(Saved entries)
*** Begin section ***

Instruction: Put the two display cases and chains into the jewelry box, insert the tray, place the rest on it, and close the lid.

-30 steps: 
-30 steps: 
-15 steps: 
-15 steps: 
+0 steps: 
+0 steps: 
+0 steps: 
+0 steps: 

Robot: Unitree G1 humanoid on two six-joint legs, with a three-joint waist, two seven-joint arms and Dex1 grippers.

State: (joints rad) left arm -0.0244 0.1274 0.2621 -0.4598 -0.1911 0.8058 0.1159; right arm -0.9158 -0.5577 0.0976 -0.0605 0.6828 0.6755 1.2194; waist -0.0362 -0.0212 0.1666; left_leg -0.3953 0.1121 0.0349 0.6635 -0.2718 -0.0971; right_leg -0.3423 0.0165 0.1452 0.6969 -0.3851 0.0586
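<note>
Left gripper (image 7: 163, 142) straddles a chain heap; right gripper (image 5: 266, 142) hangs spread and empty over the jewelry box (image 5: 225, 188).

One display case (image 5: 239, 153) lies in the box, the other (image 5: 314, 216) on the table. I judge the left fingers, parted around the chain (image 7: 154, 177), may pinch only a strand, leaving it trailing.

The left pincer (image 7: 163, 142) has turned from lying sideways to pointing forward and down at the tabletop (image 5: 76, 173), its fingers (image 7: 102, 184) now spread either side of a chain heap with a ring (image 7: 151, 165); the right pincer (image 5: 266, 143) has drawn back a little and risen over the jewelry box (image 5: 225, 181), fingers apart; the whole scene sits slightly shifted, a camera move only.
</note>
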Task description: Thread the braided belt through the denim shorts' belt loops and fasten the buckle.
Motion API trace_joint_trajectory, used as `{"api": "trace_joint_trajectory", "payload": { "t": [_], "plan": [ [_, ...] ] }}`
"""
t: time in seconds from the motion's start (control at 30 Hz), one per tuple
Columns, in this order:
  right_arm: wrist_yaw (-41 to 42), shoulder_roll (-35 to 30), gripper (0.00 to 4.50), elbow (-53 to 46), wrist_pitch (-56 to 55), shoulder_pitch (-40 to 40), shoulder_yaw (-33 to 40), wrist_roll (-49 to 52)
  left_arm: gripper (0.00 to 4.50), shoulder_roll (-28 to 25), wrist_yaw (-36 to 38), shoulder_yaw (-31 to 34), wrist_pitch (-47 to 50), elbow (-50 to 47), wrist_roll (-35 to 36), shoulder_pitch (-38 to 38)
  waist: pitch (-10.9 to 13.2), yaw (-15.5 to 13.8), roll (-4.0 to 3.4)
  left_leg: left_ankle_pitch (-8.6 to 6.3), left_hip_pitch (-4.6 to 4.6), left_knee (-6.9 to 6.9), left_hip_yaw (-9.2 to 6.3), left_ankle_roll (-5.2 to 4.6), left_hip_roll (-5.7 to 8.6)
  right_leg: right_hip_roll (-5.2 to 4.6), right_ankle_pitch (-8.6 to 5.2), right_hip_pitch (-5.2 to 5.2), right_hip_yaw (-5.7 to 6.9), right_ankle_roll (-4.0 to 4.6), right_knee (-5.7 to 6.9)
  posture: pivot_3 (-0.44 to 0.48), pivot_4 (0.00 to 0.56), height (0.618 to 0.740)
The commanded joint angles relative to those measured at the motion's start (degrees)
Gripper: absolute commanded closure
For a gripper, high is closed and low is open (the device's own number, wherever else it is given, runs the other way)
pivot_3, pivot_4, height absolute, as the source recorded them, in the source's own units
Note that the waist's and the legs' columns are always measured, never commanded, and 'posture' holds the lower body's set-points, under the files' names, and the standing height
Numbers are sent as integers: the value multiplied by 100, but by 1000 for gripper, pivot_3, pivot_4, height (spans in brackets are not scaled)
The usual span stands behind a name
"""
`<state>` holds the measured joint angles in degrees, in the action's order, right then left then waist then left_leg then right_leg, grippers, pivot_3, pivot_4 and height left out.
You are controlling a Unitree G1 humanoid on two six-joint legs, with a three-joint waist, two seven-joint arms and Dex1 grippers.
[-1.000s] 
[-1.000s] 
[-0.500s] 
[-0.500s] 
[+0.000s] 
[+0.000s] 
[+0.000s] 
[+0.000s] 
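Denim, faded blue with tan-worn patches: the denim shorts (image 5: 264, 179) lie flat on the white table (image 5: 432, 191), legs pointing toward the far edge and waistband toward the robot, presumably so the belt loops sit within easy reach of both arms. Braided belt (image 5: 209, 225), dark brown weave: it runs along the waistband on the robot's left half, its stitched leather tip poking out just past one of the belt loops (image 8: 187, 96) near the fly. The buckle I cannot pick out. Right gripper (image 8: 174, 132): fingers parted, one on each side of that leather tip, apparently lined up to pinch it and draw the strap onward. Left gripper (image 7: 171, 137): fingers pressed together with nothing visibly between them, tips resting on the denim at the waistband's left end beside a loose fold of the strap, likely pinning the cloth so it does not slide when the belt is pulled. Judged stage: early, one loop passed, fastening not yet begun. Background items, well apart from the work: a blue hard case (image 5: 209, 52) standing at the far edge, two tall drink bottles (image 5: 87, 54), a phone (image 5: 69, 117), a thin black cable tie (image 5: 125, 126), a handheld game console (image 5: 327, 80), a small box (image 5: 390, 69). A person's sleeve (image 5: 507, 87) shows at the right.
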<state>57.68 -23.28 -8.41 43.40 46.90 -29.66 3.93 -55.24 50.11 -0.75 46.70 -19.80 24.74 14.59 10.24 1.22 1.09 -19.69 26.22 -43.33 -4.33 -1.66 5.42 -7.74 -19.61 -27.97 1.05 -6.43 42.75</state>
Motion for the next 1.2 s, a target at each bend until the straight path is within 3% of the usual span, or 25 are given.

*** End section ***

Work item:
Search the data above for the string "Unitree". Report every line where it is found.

Answer for this exercise:
Robot: Unitree G1 humanoid on two six-joint legs, with a three-joint waist, two seven-joint arms and Dex1 grippers.
You are controlling a Unitree G1 humanoid on two six-joint legs, with a three-joint waist, two seven-joint arms and Dex1 grippers.

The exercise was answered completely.